Lo mejor de este cuento es que estaba en Nueva York, que acababa de salir del MOMA (The Museum of Modern Art) y que había visto varios Kandinsky de cerca. Un sueño que pude cumplir gracias a la decana de mi facultad que me envió a la Universidad de Columbia para un workshop de periodismo digital.
La verdad es que me echaron del museo porque estaban cerrando. Pero me paré estoica al lado de ese cuadro y le pedí a un guardia que me tomara una foto. Me di cuenta de que se paralizaron todos los guardias del salón, y de que mi fotógrafo personal no podía contener la risa, pero puse cara de uruguaya “cholula” y a otra cosa.
Cuando salí del museo, caminé hasta la sexta avenida y me quedé un rato mirando hacia arriba. Creo que fue mi posición durante todo el viaje. Ya era de noche, el ruido del tráfico dominaba la escena, y yo seguía rengueando por las ampollas en los pies que me traían de mal en peor.
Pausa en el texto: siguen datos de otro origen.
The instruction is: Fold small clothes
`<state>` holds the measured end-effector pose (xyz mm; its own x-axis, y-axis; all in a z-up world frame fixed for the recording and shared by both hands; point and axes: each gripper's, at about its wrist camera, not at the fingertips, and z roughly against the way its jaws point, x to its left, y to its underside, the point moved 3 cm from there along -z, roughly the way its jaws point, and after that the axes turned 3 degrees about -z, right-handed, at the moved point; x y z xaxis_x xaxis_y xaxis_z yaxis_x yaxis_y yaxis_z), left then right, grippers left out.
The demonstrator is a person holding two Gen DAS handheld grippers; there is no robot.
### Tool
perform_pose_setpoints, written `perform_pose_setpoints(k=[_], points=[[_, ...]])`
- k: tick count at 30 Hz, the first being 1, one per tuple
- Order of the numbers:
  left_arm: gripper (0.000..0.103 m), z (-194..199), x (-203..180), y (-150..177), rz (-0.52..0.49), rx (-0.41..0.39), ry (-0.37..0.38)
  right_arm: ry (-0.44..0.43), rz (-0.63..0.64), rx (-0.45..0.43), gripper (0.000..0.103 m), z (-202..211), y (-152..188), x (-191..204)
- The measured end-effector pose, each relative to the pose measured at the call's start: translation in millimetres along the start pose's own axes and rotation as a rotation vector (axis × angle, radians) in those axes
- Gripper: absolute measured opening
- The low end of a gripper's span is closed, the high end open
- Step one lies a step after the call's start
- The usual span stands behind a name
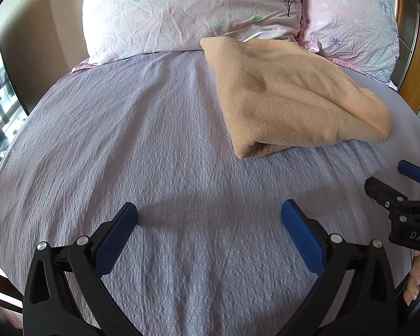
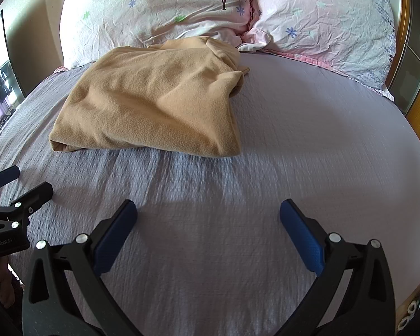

A lo lejos lo vi. City Lobster (Ciudad Langosta), remarcaba el cartel de luces rojas sobre la puerta de un restaurante. Me acerqué tímida a espiar por los ventanales. Una pecera llena de langostas que se movían con dificultad. Y en un momento pensé que una me estaba cabeceando. Como en esos bailes que recordaba mi abuelo, donde le cabeceaba a las chiquilinas para invitarlas a bailar.
Conté en mi mente el resto de viáticos que llevaba en la billetera, y sin dudarlo entré al local rengueando, con la cámara de turista que tenía la foto del cuadro de Kandinsky, con el pelo alborotado por el calor insoportable, pero totalmente decidida a asesinar a una langosta.
Me senté sola en una mesa, me pedí un trago para aflojar tensiones, y le dije al mozo que me trajera una langosta grande. Sabía que la iban a matar en el momento, que mientras yo esperaba, la langosta estaba por darse un baño de agua hirviendo que terminaría con su vida.
Pinzas, pedí en mi mente, mientras la mano me temblaba como cirujano novato. No me quise poner el babero con el dibujo de la langosta, prefería llevarme la evidencia en la ropa. Y a lo lejos pude ver al mozo con mi langosta sobre una bandeja.
Cuando la tuve cerca dudé. Me parecía que todavía movía lentamente las antenas. Entonces le di un golpe seco con la pinza, le saqué una foto para mostrarle a mis amigos, y ataqué.
Cuando la tuve cerca dudé. Me parecía que todavía movía lentamente las antenas. Entonces le di un golpe seco con la pinza, le saqué una foto para mostrarle a mis amigos, y ataqué.
Lo que sigue son imágenes no aptas para gente impresionable. Les puedo contar cómo le fracturé las pinzas, cómo succioné la carne que quedaba atascada en las patas, cómo le quebré el caparazón al medio y descuarticé totalmente para no dejar rastro de carne. Y disfruté cada momento, y no tuve piedad. Y lo volvería a hacer.
Foto: mi primera langosta.

3 comentarios:
Espero poder estar en el próximo asesinato de langosta, me conformo con saborear una pinza.Excelente columna, super ilustrativa.
Una vez conocì un brasilero que mientras me enseñaba a cocinar cangrejos (sirì) me advertìa que antes debia pegarles un matillazo para que no sufran. Un buen tipo
Soy muy sensible para estas cosas. Me puse del lado de la langosta y me dolió. Excelente relato Jime, un placer volver a leerte!